2.2. Extremum Seeking

A basic scheme of the Extremum Seeking algorithm for the estimation of a generic vector parameter $\mathbf{\theta }$ is shown in Figure 3. This scheme is based in the description in [20,25,26]. A summarized explanation is developed below.

The goal of the algorithm is to converge to a minimum of the cost function $J\left(\mathbf{\theta }\right)$, thus obtaining the best values for the elements in $\mathbf{\theta }$ that accomplishes that goal. The algorithm starts with an initial set of parameters ${\mathbf{\theta }}_0$ and injects a sinusoidal perturbation ($\alpha sin\omega t$) to them. Afterwards, the cost function $J\left(\mathbf{\theta }\right)$ is applied. The resulting cost is then multiplied by another sinusoidal signal and a gain factor G. This results in an estimate of the gradient of the cost function with respect to the parameter vector $\mathbf{\theta }$. This estimate is then integrated and added to the original perturbation signal.

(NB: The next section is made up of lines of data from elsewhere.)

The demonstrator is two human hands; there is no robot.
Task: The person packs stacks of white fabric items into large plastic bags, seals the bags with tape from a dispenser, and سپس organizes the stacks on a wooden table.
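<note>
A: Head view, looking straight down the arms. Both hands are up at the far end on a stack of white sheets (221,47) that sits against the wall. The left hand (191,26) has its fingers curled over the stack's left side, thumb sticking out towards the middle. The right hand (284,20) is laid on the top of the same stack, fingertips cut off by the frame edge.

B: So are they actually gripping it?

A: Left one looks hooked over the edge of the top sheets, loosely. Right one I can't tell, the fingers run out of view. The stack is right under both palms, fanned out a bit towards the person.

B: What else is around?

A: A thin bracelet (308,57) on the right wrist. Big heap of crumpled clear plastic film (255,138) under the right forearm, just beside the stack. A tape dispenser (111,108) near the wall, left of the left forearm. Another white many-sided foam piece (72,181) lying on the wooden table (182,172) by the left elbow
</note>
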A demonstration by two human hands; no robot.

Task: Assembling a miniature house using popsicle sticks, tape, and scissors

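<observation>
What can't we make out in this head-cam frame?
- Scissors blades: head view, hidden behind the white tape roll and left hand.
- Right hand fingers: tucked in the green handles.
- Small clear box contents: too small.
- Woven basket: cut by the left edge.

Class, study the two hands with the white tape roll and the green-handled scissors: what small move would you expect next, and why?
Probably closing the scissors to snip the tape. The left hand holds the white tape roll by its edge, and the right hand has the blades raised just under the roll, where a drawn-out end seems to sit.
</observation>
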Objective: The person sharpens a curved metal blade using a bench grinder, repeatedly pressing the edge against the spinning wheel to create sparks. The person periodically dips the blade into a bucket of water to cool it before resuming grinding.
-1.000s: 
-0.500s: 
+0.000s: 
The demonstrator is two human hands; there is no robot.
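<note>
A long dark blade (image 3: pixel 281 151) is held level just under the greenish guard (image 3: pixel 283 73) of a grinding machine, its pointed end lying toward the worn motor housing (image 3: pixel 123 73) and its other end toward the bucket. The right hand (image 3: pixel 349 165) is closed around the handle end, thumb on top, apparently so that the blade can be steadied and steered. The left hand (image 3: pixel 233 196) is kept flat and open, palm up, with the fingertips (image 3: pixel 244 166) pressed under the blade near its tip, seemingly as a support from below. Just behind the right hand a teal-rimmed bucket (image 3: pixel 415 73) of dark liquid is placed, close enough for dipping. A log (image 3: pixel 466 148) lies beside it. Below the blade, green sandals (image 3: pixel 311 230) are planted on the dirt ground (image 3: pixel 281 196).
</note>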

The basic equations that describe the behavior of this algorithm for the i-th parameter are described below:

$${\chi }_i^{\prime }={\alpha }_{i}Gsin({\omega }_{i}t+\frac{\pi }{2})J\left(\mathbf{\theta }\right)$$

(4)

$${\mathbf{\theta }}_i={\chi }_i+{\alpha }_{i}sin({\omega }_{i}t-\frac{\pi }{2})$$

(5)

where the angular frequencies ${\omega }_i$ for each of the i parameters must be large enough to ensure convergence (compared to the dynamics of the system). Additionally, they must be different and must not be multiples. The cost function $J\left(\mathbf{\theta }\right)$ will converge to a neighborhood of its minimum provided that the hyperparameters G, ${\alpha }_i$, and ${\omega }_i$ are selected adequately [26].

These equations may be discretized to be implemented in a real-time processing scheme (see Equations (6) and (7)), where n is the iteration index, and $\Delta T$ is the sampling period.

$${\chi }_i[n+1]={\chi }_i\left[n\right]+{\alpha }_{i}G\Delta Tsin({\omega }_{i}n+\frac{\pi }{2})J\left(\mathbf{\theta }\left[n\right]\right)$$

(6)

$${\mathbf{\theta }}_i[n+1]={\chi }_i[n+1]+{\alpha }_{i}sin({\omega }_{i}n-\frac{\pi }{2})$$

(7)

This ES algorithm can be applied to battery parameter estimation by following the scheme in Figure 4. Here, the goal is to estimate the parameters of the ECM model of the battery; thus, $\mathbf{\theta }=[R_S;R_P;C_P]$.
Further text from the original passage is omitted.